Re: kernel crash in mknod
From: Al Viro
Date: Mon Mar 25 2024 - 15:55:21 EST
On Mon, Mar 25, 2024 at 11:26:59AM -0500, Steve French wrote:
> A loosely related question. Do I need to change cifs.ko to return the
> pointer to inode on mknod now? dentry->inode is NULL in the case of mknod
> from cifs.ko (and presumably some other fs as Al noted), unlike mkdir and
> create where it is filled in. Is there a perf advantage in filling in the
> dentry->inode in the mknod path in the fs or better to leave it as is? Is
> there a good example to borrow from on this?
AFAICS, that case in in CIFS is the only instance of ->mknod() that does this
"skip lookups, just unhash and return 0" at the moment.
What's more, it really had been broken all along for one important case -
AF_UNIX bind(2) with address (== socket pathname) being on the filesystem
in question.
Options:
1) make vfs_mknod() callers aware of the possibility, have the ones
that care do lookup in case when return value is 0 and dentry is unhashed.

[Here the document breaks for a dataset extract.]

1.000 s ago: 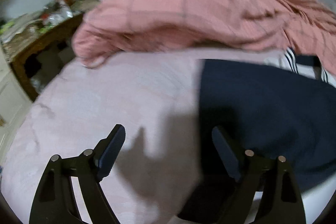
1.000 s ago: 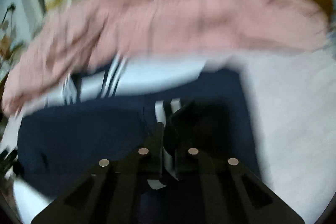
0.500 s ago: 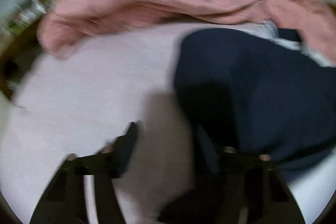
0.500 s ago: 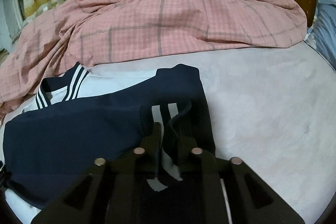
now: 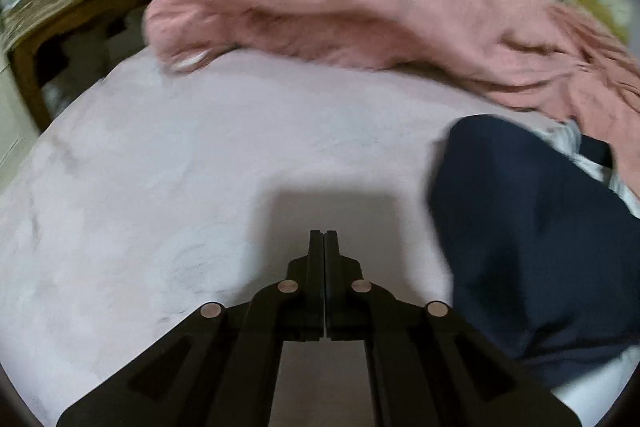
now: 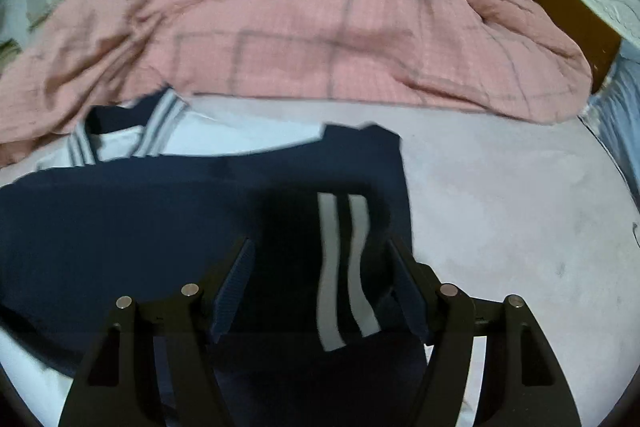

That's similar to what we do for vfs_mkdir(). No changes needed for CIFS
or fs/namei.c (i.e. do_mknodat()), unix_bind() definitely needs a change,
ecryptfs can stay as-is, overlayfs just needs to stop complaining when it sees
that situation, nfsd might or might not need a change - hadn't checked yet.
In that case we document ->mknod() as "may unhash and return 0 if it wants
to save a lookup".
2) make vfs_mknod() check for that case and have it call ->lookup()
if it sees that. I don't see any benefits to that, TBH - no performance
benefits anywhere and no real simplification for ->mknod() instances. It
does avoid the need to change anything in CIFS, though.
3) require ->mknod() instances to make dentry positive on success.
CIFS needs a fix, documentation gets updated to explicitly require that.
AFAICS, nothing else would need to be touched, except possibly adding
a warning in vfs_mknod() to catch violation of that rule.
Note that cifs_sfu_make_node() is the only case in CIFS where that happens -
other codepaths (both in cifs_make_node() and in smb2_make_node()) will
instantiate. How painful would it be for cifs_sfu_make_node()?
AFAICS, you do open/sync_write/close there; would it be hard to do
an eqiuvalent of fstat and set the inode up? No need to reread the
file contents (as cifs_sfu_type() does), and you do have full path
anyway, so it's less work than for full ->lookup() even if you need
a path-based protocol operations...
Does that thing have an equivalent of fstat() that would return the
metadata of opened file?